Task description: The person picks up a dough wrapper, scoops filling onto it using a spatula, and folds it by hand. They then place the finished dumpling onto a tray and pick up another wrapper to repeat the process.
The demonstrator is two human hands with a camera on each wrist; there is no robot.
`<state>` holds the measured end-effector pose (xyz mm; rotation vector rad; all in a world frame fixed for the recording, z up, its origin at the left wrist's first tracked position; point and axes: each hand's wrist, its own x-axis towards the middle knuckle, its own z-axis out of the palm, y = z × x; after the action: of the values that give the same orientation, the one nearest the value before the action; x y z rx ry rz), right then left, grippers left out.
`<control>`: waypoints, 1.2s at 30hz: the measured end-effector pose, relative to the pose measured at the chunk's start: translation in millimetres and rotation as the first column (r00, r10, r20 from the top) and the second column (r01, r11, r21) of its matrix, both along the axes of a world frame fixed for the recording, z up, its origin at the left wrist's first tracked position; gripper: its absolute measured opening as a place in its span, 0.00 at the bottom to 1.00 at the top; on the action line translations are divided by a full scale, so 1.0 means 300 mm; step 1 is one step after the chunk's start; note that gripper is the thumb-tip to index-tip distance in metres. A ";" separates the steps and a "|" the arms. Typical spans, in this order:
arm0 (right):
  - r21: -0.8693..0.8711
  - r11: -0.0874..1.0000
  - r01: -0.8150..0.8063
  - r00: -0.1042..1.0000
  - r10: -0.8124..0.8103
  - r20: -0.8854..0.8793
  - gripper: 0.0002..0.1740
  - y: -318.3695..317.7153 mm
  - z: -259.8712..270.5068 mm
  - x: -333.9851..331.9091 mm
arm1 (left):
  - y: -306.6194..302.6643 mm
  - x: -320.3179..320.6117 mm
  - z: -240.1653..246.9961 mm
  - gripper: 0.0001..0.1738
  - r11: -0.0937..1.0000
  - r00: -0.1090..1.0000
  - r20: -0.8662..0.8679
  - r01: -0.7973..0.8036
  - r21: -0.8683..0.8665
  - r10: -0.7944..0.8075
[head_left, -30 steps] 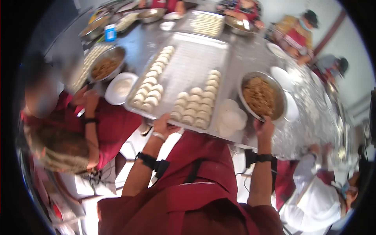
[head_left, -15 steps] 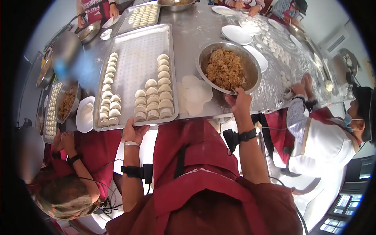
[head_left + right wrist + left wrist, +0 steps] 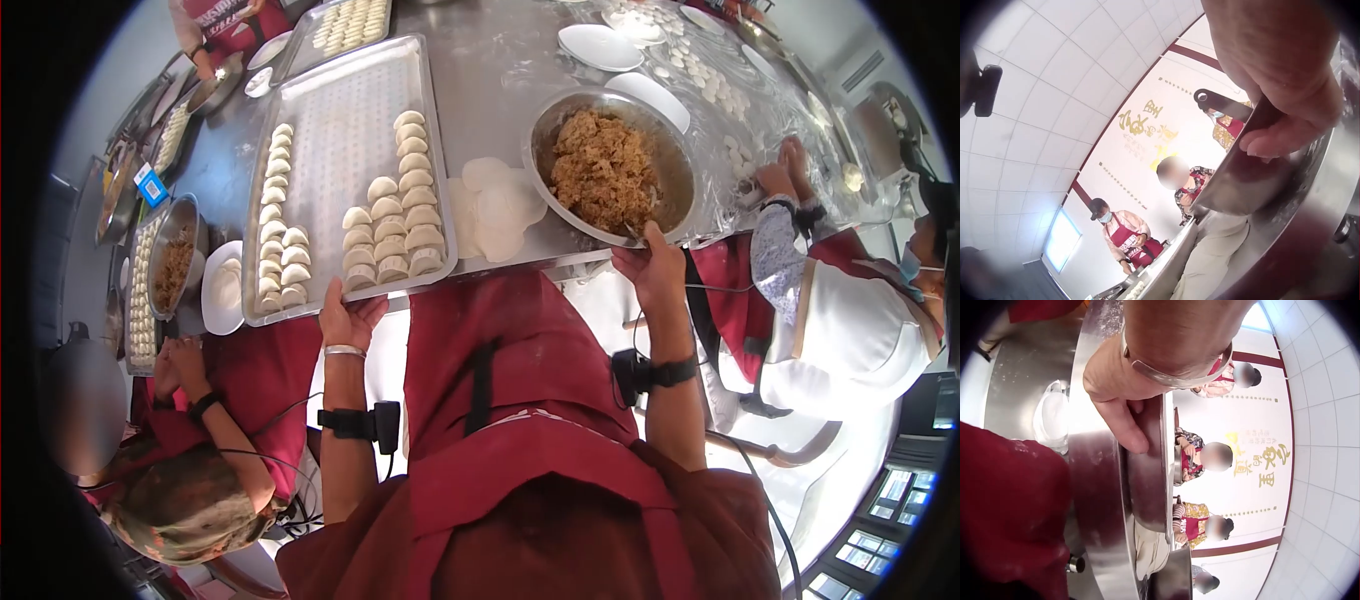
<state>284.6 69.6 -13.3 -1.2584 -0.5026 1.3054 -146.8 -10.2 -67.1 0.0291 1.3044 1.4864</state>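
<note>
In the head view, my left hand [image 3: 348, 325] holds the near edge of a large metal tray [image 3: 340, 100], thumb at the rim. Its fingers lie against the tray's outer wall [image 3: 1147, 487] in the left wrist view. Pleated dumplings [image 3: 388, 230] stand in rows along both sides of the tray. My right hand [image 3: 652, 272] grips the near rim of a steel bowl [image 3: 685, 180] heaped with brown filling [image 3: 600, 165]. A dark handle with a hole [image 3: 1225, 103] juts past the bowl in the right wrist view. Round dough wrappers [image 3: 492, 215] lie between tray and bowl.
White plates [image 3: 600, 48] and scattered dough pieces [image 3: 705, 85] are beyond the bowl on the metal table [image 3: 490, 110]. At left stand another filling bowl [image 3: 190, 215] and a white dish [image 3: 220, 305]. People work close on both sides, one in a camouflage cap [image 3: 190, 500].
The head view has swung to the right and steadied. Over the last half second the bowl has shifted slightly right from the wrappers with my right hand on it. My left hand stays at the tray.
</note>
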 end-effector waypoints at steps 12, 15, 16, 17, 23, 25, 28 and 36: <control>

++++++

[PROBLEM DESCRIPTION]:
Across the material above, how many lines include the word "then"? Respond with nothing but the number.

[EXERCISE RESULT]:
2